## What is required
Among the lines of the records, find all that carry the word "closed" and copy them.

## Working data
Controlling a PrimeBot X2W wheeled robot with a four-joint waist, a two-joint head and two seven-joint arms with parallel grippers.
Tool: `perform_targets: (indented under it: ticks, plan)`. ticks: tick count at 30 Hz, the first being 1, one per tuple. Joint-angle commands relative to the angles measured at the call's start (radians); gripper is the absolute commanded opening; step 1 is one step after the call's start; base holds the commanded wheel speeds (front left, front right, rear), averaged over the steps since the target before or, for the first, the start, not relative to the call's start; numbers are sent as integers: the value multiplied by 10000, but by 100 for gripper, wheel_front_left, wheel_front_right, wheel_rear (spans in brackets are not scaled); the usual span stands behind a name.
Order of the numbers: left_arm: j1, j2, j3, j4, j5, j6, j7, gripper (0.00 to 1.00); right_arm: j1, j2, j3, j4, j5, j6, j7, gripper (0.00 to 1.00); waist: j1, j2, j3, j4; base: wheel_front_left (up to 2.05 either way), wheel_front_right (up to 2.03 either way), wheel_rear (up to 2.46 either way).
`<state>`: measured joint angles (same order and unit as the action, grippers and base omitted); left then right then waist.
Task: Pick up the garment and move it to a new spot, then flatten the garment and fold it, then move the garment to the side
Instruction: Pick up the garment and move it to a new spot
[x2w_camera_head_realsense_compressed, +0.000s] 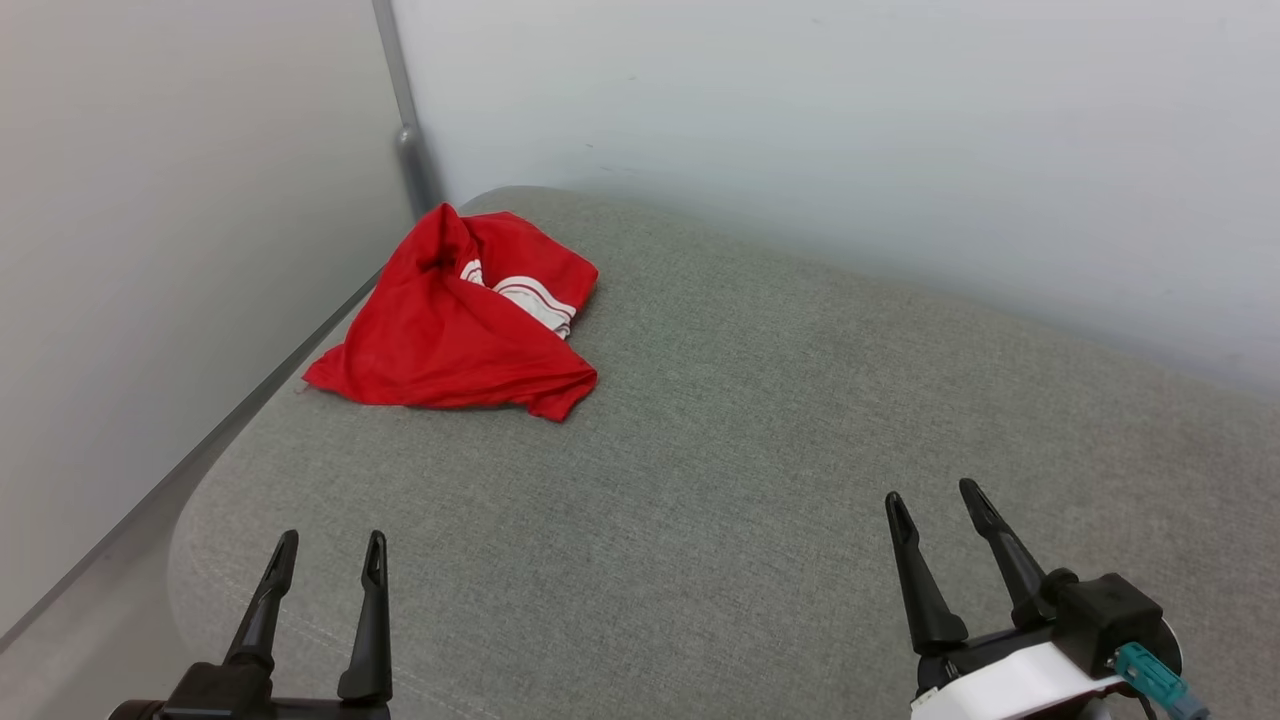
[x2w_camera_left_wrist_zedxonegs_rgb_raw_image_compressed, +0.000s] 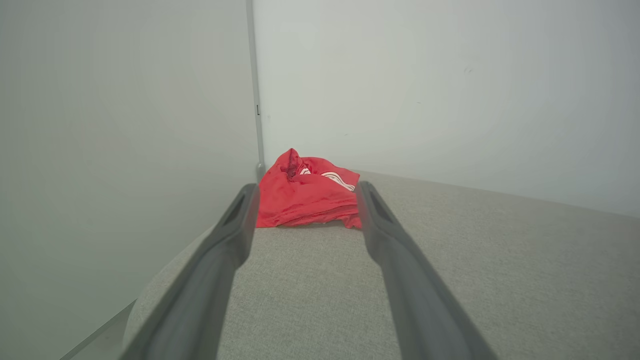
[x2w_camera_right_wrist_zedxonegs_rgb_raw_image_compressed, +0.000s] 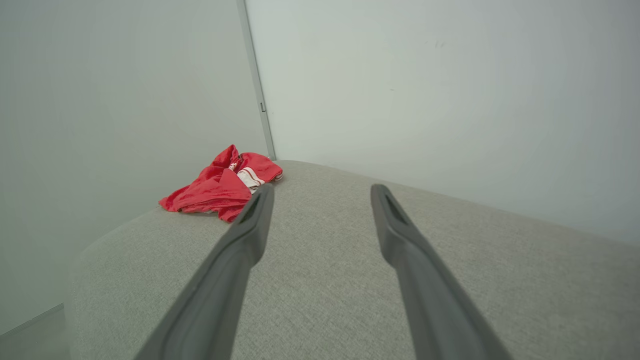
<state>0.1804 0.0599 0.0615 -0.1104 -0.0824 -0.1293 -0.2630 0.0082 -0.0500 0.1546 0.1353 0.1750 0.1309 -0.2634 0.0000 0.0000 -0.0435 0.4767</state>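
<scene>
Head view: the garment (x2w_camera_head_realsense_compressed: 450, 330) sits crumpled in the far left corner of the grey cushion (x2w_camera_head_realsense_compressed: 760, 420), hard by its left edge. My left jaws are at the near left edge and my right jaws at the near right. Both are spread and empty, well apart from the cloth.

Left wrist view: the garment (x2w_camera_left_wrist_zedxonegs_rgb_raw_image_compressed: 307, 197) shows framed between the two spread fingers (x2w_camera_left_wrist_zedxonegs_rgb_raw_image_compressed: 220, 250), so it lies dead ahead. From this low angle the heap's long axis seems to run across my line of reach, though I can't be sure.

Right wrist view: the garment (x2w_camera_right_wrist_zedxonegs_rgb_raw_image_compressed: 220, 187) lies off to the left, partly behind one fingertip.

I judge the left arm nearer, with a straight forward reach.
</scene>
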Motion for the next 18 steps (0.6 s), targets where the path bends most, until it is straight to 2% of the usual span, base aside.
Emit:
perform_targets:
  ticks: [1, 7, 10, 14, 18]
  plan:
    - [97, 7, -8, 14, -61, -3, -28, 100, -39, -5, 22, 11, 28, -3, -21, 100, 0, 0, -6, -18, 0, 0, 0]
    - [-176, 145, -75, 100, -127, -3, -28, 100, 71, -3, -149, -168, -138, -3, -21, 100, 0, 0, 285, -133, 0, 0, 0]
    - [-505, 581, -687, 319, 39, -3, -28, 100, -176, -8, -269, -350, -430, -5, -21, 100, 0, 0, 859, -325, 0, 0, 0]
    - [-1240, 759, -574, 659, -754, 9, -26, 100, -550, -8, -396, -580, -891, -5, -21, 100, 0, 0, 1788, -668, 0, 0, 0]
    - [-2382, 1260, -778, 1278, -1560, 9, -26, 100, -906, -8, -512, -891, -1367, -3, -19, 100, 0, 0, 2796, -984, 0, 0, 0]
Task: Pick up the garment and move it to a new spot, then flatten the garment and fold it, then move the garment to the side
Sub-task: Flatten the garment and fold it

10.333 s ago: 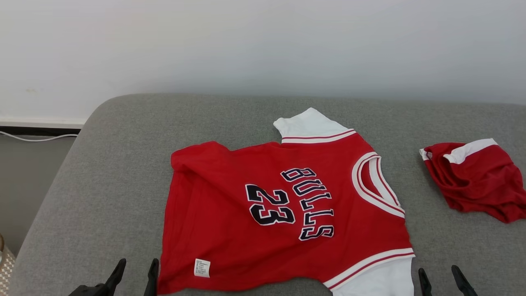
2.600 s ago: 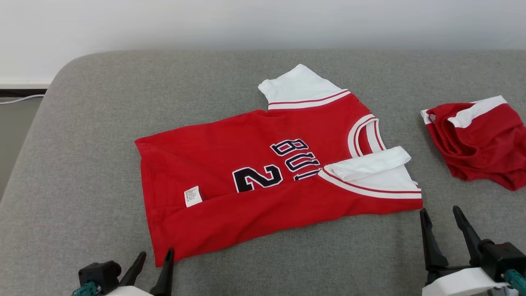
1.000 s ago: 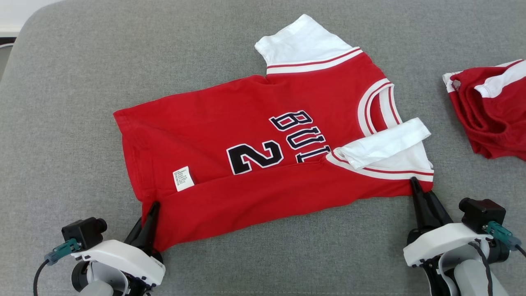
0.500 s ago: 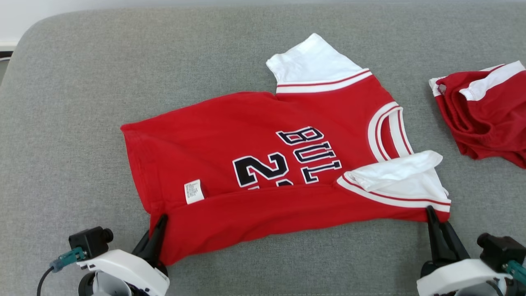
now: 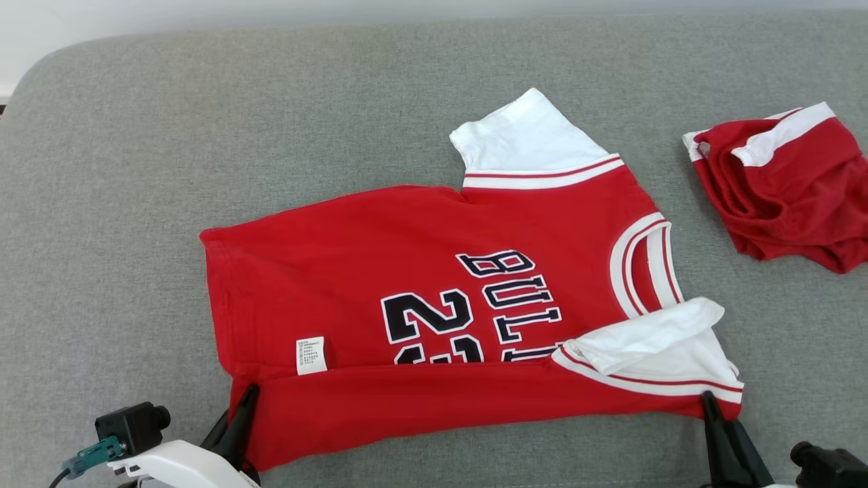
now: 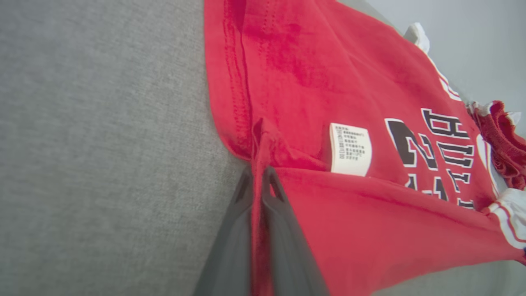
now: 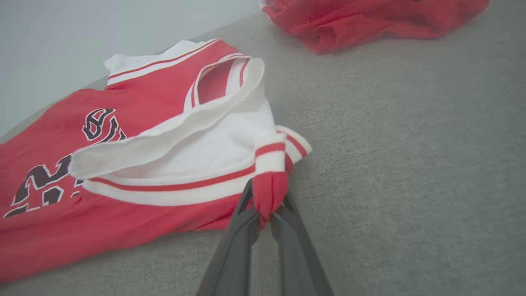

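The garment (image 5: 407, 271) is a red jersey with white sleeves and dark lettering, lying on the grey cushion with its near edge folded up over the front. My left gripper (image 5: 247, 400) is shut on the folded near-left corner, seen pinched between the fingers in the left wrist view (image 6: 258, 176). My right gripper (image 5: 708, 403) is shut on the near-right corner by the white sleeve (image 5: 651, 339); the red and white striped hem bunches between its fingers (image 7: 268, 203). A white care label (image 5: 310, 355) shows near the left fold.
A second red and white garment (image 5: 780, 183) lies crumpled at the right of the grey cushion (image 5: 135, 203), also at the top of the right wrist view (image 7: 370, 16). A pale wall runs behind the cushion's far edge.
Both grippers, shut on the jersey's near corners, have drawn it toward me. More of the number now shows above the fold. The head camera has also shifted.
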Controlling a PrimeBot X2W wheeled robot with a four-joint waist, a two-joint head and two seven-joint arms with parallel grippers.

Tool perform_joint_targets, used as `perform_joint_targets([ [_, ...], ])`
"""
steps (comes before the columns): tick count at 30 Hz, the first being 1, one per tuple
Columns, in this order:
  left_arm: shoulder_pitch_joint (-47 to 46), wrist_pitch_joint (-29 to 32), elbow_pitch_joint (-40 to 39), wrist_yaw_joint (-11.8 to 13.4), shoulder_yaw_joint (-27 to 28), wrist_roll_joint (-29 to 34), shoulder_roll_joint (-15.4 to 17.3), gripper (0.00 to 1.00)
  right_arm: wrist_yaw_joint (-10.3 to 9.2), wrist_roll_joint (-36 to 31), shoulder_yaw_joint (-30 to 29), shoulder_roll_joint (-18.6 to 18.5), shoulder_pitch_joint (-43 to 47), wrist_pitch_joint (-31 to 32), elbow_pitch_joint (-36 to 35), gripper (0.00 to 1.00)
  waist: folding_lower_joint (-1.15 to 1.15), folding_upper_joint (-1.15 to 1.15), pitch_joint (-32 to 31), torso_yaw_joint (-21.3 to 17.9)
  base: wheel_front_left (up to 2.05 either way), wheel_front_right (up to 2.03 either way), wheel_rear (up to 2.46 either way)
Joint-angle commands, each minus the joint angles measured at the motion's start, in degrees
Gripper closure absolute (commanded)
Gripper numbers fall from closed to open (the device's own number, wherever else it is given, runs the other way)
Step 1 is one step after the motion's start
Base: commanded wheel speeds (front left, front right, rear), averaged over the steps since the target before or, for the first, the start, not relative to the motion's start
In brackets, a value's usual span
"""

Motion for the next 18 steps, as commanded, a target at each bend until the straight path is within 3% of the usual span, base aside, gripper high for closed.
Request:
perform_joint_targets([
  [1,-0.57,-0.22,-1.15,0.85,2.68,-0.35,2.15,1.00,-0.17,0.89,1.22,-0.81,0.76,-0.33,-1.29,1.00,0.00,0.00,-0.20,-0.38,0.00,0.00,0.00],
  [9,0.25,0.04,-1.85,1.97,2.96,-0.68,2.45,1.00,-0.17,3.02,3.41,-0.80,2.00,-0.33,-1.17,1.00,0.00,0.00,-0.83,-2.23,0.00,0.00,0.00],
  [10,0.26,0.21,-1.83,2.02,2.88,-0.75,2.41,1.00,-0.17,2.93,3.32,-0.80,1.84,-0.33,-0.93,0.64,0.00,0.00,-0.87,-2.33,0.00,0.00,0.00],
  [11,0.24,0.41,-1.81,2.04,2.77,-0.82,2.35,1.00,-0.17,2.72,3.33,-0.79,1.53,-0.33,-0.67,0.11,0.00,0.00,-0.91,-2.35,0.00,0.00,0.00],
  [12,0.19,0.49,-1.81,2.07,2.72,-0.86,2.28,1.00,-0.17,2.25,3.26,-0.79,1.09,-0.33,-0.61,0.00,0.00,0.00,-0.95,-2.32,0.00,0.00,0.00],
  [13,0.15,0.45,-1.80,2.14,2.70,-0.85,2.19,1.00,-0.17,1.96,3.37,-0.79,0.73,-0.33,-0.30,0.00,0.00,0.00,-1.05,-2.26,0.00,0.00,0.00],
  [14,0.11,0.43,-1.82,2.19,2.59,-0.80,2.08,0.91,-0.17,1.60,3.34,-0.79,0.36,-0.33,-0.02,0.00,0.00,0.00,-1.16,-2.04,0.00,0.00,0.00],
  [15,0.03,0.45,-1.79,2.20,2.44,-0.73,1.95,0.61,-0.17,1.18,3.10,-0.79,0.06,-0.33,0.19,0.00,0.00,0.00,-1.33,-1.71,0.00,0.00,0.00],
  [16,0.03,0.09,-1.74,2.37,2.52,-0.59,1.87,0.02,-0.17,0.94,2.97,-0.79,-0.16,-0.33,0.48,0.00,0.00,0.00,-1.47,-1.50,0.00,0.00,0.00],
  [18,-0.06,-0.41,-1.64,2.47,2.39,-0.13,1.79,0.00,-0.17,0.53,2.54,-0.79,-0.45,-0.33,0.70,0.00,0.00,0.00,-1.73,-0.83,0.00,0.00,0.00],
])
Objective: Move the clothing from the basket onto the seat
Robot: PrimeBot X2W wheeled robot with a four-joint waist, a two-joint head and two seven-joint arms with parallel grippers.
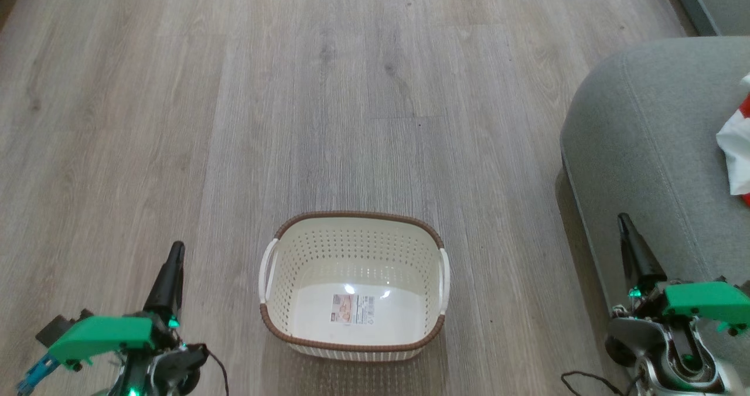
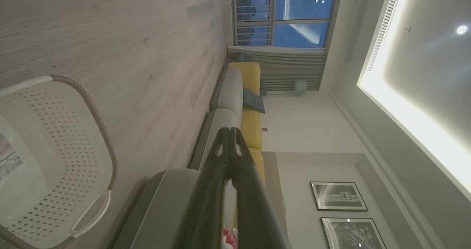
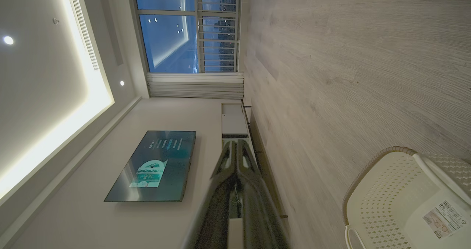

## Exercise output
Gripper numbers fall from closed to open (the device's own number, wherever else it is given, runs the other way)
Motion for the next 18 steps, as commanded, a target at each bend until the straight path is within 3% of the usual span, base aside, gripper high for closed.

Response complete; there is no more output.